Hair loss diagnosis and care
How a dermatologist diagnoses hair loss
For a dermatologist to say you have hair loss, the pattern of hair loss and the appearance of the bald skin often point to the diagnosis. In some cases, the doctor may also use a magnifying glass (dermatoscope).
A dermatoscope allows a multiple enlarged view of the skin.
Sometimes additional examinations are necessary, for example a blood or hair analysis, less often a scalp biopsy is also done.
Then the doctor will carefully examine the hair and its distribution pattern, the nails and the scalp and assess whether there is a skin disease, whether the nails are also affected and whether the hair is thinned only in certain areas or diffusely over the whole head.
The doctor will also check the rest of the body hair pattern. An orienting physical examination may reveal other symptoms, such as swollen lymph nodes on the neck, such as those that can occur with head fungus.
Pluck test – the dermatologist may possibly test how many hairs can be loosened with light, and painless plucking of the hair.
If the doctor has more than ten loose hairs in his/her hand when testing a patient with freshly washed hair from around 60 detected hairs, this indicates active hair loss.
He will possibly also examine whether the pores of the hair follicles can still be seen on the hairless scalp. If that is the case, then the hair loss is not scarring. This suggests that the hair could, in principle, grow back.
Microscope – If necessary, the dermatologist looks at individual hairs under the microscope and assesses their structure, for example, whether he has anagen or telogen hair (see picture gallery in the “Diffuse hair loss” chapter) or broken hair in front of him.
The microscopic hair root analysis is also called a trichogram. On the one hand, it shows what proportion of the hair is currently growing, for example, whether an unusually large number of hairs has stopped growing. Usually, 80-90 percent of hair grows actively and less than 10 to 20 percent is at rest. On the other hand, the doctor can assess hair roots and hair shafts more precisely.
The percentage of hair loss and hair growth capacity can be prognostically assessed using the trichogram. For the examination, about 50 to 100 hairs are plucked in different areas of the scalp (for comparison purposes).
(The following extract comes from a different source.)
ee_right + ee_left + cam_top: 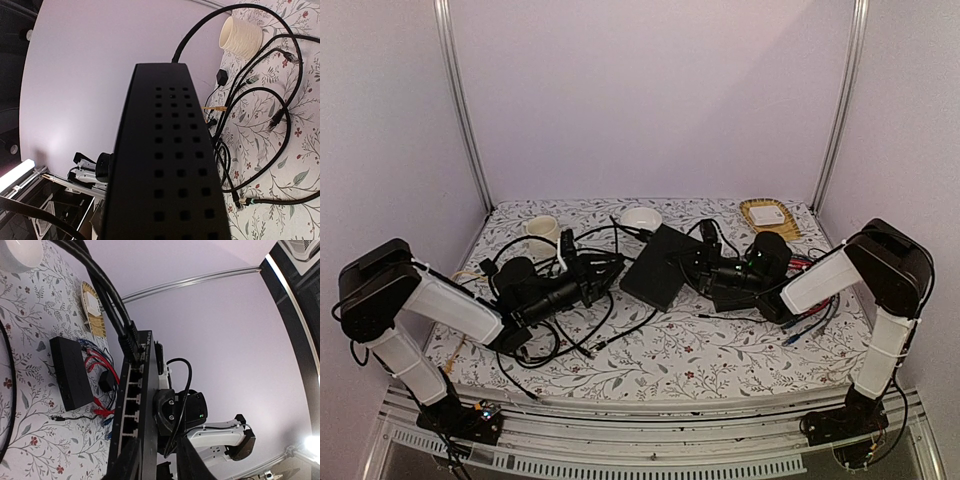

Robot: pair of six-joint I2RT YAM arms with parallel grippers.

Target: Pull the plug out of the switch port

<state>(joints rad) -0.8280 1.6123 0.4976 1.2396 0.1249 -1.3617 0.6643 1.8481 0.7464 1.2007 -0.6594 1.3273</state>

This is a bit uncomfortable, but this hair grows back again.
In this case, four to five days before, the patient should have washed their hair for the last time for the examination to be meaningful.
Phototrichogram – No hair sample is required for this, but some hair is cut off at one or two places, as inconspicuous places as possible.
These areas are then tattooed and photographed with a camera. Three days later, the same areas are photographed again, and the images are compared. The examination allows an exact determination of growing and resting or falling hair and is used more often in studies.
Trichoscan – This is an extension of phototrichogram described above. The area with the cut hair is stained or marked and three days later photographed with a digital camera in microscopic magnification (reflected light microscopy). A computer analyzes the recordings and provides information on the number and percentage of hair in the various phases of growth and cycle.
Special examinations for hair loss
Pathogen culture: In unclear cases where the cause of hair loss has not been diagnosed, a pathogen culture from swabs of hair from a diseased can be done. It is used, for example, to detect a fungal disease of the scalp. However, it will take a few weeks for the result to be available.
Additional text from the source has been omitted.